A recent wedding I posted on my NJ wedding photography blog, elicited this interesting comment from a reader of the Tangents blog:
One thing I always loved (actually awed) from your photos in the blogs are how effectively you use flash (among various other ways) to balance the bright backgrounds with the subjects to catch the details and colors in both. However the images above seems to been blowing out the details from the sky. I am sure you would have had a reason for doing so. But would you mind sharing it to your readers?
I thought I would rather answer the question here. But taking it a step back …
Where I can, I really take care about how I frame my subject or what my background looks like. And this would be typical of what I like to do, where I have a background that really pops, and adds a lot to the impact of the image.
I specifically chose the background and the position of the sun shining through the trees .. giving that warm tint to everything.
Here is another example of how I let the background blow out to an extent, giving a softer romantic feel to the image.
With this image there are more bold highlights in the background, but they don’t bother me, since the background here just acts as a frame for my subject – the bride. The reason why it doesn’t bother me to lose highlights like this in the background, is that I am a portrait and wedding photographer, not a landscape photographer. Not this time any way. So my concerns for the various elements that make up the final image are different than it would be for a landscape photographer who might try to retain detail throughout the image.

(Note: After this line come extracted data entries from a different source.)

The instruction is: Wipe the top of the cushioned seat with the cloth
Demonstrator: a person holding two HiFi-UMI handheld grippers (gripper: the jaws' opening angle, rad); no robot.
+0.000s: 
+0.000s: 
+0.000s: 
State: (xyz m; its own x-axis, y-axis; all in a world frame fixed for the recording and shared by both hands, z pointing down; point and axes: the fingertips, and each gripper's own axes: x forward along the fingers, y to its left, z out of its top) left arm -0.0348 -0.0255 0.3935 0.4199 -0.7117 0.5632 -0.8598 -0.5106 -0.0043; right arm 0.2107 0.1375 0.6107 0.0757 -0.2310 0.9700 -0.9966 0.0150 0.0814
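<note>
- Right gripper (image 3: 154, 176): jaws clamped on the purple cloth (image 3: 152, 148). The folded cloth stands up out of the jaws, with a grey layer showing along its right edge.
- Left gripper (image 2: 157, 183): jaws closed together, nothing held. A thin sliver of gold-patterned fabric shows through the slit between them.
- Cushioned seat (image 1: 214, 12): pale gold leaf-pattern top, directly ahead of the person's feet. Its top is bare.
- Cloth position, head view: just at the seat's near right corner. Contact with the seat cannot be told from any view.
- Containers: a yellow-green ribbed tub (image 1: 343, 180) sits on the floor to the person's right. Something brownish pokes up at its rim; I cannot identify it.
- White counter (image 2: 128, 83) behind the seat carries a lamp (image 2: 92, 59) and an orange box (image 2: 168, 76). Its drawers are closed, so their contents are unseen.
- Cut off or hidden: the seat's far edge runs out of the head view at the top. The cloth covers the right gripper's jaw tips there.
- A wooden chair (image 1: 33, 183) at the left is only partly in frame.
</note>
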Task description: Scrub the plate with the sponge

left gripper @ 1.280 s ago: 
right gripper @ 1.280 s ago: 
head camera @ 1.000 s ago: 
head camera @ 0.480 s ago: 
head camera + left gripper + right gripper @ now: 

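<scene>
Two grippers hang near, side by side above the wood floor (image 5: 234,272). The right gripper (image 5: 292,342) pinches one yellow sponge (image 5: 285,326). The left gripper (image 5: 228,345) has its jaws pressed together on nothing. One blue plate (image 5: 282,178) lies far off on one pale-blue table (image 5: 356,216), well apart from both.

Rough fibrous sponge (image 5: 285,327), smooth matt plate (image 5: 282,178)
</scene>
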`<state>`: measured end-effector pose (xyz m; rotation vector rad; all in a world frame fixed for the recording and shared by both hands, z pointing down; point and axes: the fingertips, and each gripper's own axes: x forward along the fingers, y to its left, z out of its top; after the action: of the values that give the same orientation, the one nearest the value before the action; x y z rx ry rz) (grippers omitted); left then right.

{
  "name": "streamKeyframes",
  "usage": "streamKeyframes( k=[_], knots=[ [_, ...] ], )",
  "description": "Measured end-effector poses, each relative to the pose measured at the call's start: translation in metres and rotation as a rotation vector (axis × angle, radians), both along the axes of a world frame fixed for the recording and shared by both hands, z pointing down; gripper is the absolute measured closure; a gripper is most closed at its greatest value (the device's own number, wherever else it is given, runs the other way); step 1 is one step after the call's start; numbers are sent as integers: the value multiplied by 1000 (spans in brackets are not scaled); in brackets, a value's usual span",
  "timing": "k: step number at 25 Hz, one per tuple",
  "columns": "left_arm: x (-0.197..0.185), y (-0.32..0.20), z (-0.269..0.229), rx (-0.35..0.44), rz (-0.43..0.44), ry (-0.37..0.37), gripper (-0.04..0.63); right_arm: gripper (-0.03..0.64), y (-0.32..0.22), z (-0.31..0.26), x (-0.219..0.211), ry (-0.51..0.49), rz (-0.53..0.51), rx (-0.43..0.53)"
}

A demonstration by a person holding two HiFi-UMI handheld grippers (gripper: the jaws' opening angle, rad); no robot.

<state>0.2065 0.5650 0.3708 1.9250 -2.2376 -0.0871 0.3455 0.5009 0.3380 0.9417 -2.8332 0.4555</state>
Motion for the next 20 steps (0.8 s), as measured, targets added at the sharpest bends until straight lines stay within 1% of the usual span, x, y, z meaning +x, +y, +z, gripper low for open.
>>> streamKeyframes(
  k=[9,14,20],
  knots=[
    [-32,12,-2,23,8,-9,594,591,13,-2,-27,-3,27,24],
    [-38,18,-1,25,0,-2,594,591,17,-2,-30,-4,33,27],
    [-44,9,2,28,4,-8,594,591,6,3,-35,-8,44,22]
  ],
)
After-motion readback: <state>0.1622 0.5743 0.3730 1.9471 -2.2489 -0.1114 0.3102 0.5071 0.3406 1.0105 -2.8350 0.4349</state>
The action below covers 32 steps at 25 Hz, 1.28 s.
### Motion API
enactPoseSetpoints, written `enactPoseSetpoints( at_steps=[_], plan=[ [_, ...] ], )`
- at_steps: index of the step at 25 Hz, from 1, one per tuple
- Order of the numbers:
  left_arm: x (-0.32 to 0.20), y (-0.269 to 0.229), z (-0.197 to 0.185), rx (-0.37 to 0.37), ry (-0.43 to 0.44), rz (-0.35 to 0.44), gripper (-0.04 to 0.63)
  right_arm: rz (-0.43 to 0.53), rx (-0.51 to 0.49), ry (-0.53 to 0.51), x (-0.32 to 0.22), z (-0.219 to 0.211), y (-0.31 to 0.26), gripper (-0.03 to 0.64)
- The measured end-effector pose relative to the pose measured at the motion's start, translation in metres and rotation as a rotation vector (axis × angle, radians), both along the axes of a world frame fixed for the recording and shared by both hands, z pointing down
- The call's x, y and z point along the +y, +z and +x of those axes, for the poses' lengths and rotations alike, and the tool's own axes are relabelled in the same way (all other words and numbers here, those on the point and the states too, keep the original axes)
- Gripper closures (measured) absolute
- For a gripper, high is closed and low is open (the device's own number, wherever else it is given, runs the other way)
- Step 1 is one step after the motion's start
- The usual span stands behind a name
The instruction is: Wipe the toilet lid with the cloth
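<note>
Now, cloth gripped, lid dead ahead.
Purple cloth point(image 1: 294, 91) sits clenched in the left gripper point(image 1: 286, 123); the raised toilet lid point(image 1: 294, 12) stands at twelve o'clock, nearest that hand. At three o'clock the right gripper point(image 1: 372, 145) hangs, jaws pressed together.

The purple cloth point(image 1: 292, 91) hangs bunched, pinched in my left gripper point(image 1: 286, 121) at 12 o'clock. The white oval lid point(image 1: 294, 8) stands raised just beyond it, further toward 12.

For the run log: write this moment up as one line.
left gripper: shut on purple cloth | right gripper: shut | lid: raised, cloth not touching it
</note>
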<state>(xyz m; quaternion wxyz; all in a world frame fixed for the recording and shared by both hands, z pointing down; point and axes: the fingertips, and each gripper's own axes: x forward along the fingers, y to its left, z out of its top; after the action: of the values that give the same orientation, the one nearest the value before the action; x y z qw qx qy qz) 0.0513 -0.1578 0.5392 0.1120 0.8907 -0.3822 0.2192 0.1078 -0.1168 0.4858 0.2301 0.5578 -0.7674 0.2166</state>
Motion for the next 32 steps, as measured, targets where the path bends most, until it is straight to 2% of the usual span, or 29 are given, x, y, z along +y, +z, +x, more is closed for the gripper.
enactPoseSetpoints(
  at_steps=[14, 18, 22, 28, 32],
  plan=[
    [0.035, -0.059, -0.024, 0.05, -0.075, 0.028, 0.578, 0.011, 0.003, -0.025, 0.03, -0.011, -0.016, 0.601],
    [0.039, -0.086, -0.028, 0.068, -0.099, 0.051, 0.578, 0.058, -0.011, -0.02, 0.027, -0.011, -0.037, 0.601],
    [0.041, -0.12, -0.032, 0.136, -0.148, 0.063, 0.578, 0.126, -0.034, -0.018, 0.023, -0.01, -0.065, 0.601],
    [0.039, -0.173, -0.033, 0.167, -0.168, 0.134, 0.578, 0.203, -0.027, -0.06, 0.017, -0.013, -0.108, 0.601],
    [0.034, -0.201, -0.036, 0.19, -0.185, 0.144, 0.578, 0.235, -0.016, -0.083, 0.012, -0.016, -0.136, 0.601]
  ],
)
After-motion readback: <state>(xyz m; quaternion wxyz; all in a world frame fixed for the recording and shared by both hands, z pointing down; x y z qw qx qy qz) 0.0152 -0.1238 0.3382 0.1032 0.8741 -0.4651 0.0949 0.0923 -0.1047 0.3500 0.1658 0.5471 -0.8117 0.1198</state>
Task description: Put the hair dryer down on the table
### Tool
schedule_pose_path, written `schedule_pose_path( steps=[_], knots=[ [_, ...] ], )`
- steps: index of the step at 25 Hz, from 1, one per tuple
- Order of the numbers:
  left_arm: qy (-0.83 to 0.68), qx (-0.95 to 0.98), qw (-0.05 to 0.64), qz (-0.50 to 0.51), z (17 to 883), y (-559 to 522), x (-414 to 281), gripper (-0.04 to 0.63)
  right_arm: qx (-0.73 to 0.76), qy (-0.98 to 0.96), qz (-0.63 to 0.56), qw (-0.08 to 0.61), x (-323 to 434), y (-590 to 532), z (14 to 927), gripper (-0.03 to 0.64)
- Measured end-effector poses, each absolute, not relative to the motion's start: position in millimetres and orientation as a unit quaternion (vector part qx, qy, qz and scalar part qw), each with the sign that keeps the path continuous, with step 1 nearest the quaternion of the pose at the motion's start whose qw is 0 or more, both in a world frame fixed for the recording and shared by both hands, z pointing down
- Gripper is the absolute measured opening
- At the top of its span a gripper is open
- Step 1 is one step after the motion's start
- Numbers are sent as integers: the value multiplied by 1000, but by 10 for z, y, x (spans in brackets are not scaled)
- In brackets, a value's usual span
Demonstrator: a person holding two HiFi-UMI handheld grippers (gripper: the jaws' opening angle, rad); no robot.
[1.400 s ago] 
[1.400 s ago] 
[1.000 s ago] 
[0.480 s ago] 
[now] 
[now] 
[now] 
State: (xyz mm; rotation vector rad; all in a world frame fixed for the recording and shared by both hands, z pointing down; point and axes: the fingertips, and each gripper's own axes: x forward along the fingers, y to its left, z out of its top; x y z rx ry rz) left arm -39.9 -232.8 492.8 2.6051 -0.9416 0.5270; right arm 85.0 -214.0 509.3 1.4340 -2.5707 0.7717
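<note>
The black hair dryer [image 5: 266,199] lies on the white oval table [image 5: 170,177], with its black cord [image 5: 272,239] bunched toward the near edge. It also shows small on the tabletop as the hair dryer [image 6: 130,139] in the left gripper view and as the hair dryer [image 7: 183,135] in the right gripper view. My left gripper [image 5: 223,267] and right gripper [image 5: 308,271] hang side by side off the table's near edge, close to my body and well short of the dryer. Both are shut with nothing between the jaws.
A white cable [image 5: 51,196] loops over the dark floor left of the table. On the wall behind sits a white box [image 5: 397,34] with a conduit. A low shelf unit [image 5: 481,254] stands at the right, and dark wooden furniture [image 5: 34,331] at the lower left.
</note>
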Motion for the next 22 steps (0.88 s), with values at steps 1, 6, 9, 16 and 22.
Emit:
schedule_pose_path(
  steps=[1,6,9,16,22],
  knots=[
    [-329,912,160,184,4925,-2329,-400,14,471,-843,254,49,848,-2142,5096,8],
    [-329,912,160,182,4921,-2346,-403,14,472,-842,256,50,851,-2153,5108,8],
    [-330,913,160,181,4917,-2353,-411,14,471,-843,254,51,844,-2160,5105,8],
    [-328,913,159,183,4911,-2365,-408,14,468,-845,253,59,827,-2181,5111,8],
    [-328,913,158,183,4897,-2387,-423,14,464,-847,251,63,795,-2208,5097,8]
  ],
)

Back to the image at the top, which was one of several on that blog entry where the sky was a bland white because of how bright the overcast sky was.
There are a number of reasons why I let the sky remain over-bright and blown-out like that.
If I had decided to expose for the sky, and then used on-camera flash to balance the exposure for the subject (the bridesmaids), the results would’ve looked very flat, and “flashy”. That isn’t ideal.
The ideal would’ve been one or preferably two lights being held aloft by assistants walking behind me as the bridesmaids advanced towards the camera. Keep in mind that I’m not in a static position, but that I am moving backwards as well as the bridesmaids are walking towards me. Their pace is faster than mine, so they do overtake me during the sequence of images.
So to get perfect studio-style lighting on them on-location here, would’ve meant a whole production with one or two assistants.
This just isn’t practical.
The third alternative, would be to process the image and bring back detail in the sky … and this certainly has potential:
Here I went back to the RAW file, and pulled down the exposure by 2 stops, created a JPG from it … and then combined both exposures as layers. This definitely looks better and adds some drama to the sky which didn’t exist before. However, this does take time.
So in there somewhere one has to find the balance between what looks great, what takes time .. and what is practical.